The Perl Toolchain Summit needs more sponsors. If your company depends on Perl, please support this very important event.
#
# BioPerl module for Bio::Assembly::IO::sam
#
# Please direct questions and support issues to <bioperl-l@bioperl.org>
#
# Cared for by Mark A. Jensen <maj -at- fortinbras -dot- us>
#
# Copyright Mark A. Jensen
#
# You may distribute this module under the same terms as perl itself

# POD documentation - main docs before the code

=head1 NAME

Bio::Assembly::IO::sam - An IO module for assemblies in Sam format *BETA*

=head1 SYNOPSIS

 $aio = Bio::Assembly::IO( -file => "mysam.bam",
                           -refdb => "myrefseqs.fas");
 $assy = $aio->next_assembly;

=head1 DESCRIPTION

This is a (currently) read-only IO module designed to convert
Sequence/Alignment Map (SAM; L<http://samtools.sourceforge.net/>)
formatted alignments to L<Bio::Assembly::Scaffold> representations,
containing .L<Bio::Assembly::Contig> and L<Bio::Assembly::Singlet>
objects. It uses lstein's L<Bio::DB::Sam> to parse binary formatted SAM
(.bam) files guided by a reference sequence fasta database.
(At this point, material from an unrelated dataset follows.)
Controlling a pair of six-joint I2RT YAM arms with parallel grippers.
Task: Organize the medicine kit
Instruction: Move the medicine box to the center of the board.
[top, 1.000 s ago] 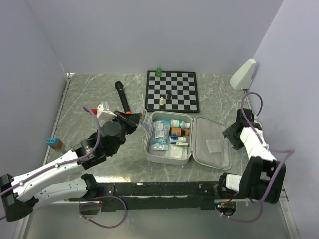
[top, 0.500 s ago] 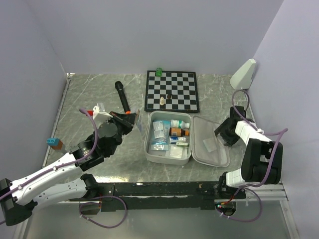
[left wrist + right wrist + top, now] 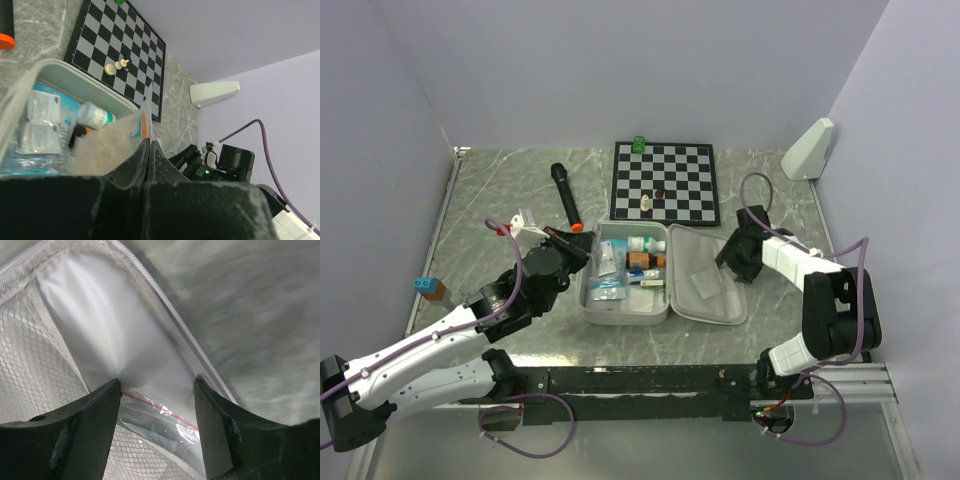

B<NB>: C<Bio::DB::Sam> is not a BioPerl module; it can be obtained via
CPAN. It in turn requires the C<libbam> library; source can be
downloaded at L<http://samtools.sourceforge.net/>. 

=head1 DETAILS

=over

=item * Required files

A binary SAM (C<.bam>) alignment and a reference sequence database in
FASTA format are required. Various required indexes (C<.fai>, C<.bai>)
will be created as necessary (via L<Bio::DB::Sam>).

=item * Compressed files

...can be specified directly , if L<IO::Uncompress::Gunzip> is
installed. Get it from your local CPAN mirror.

=item * BAM vs. SAM

The input alignment should be in (possibly gzipped) binary SAM
(C<.bam>) format. If it isn't, you will get a message explaining how
to convert it, viz.:

 $ samtools view -Sb mysam.sam > mysam.bam

The bam file must also be sorted on coordinates: do

 $ samtools sort mysam.unsorted.bam > mysam.bam

=item * Contigs

Contigs are calculated by this module, using the 'coverage' feature of
the L<Bio::DB::Sam> object. A contig represents a contiguous portion
of a reference sequence having non-zero coverage at each base.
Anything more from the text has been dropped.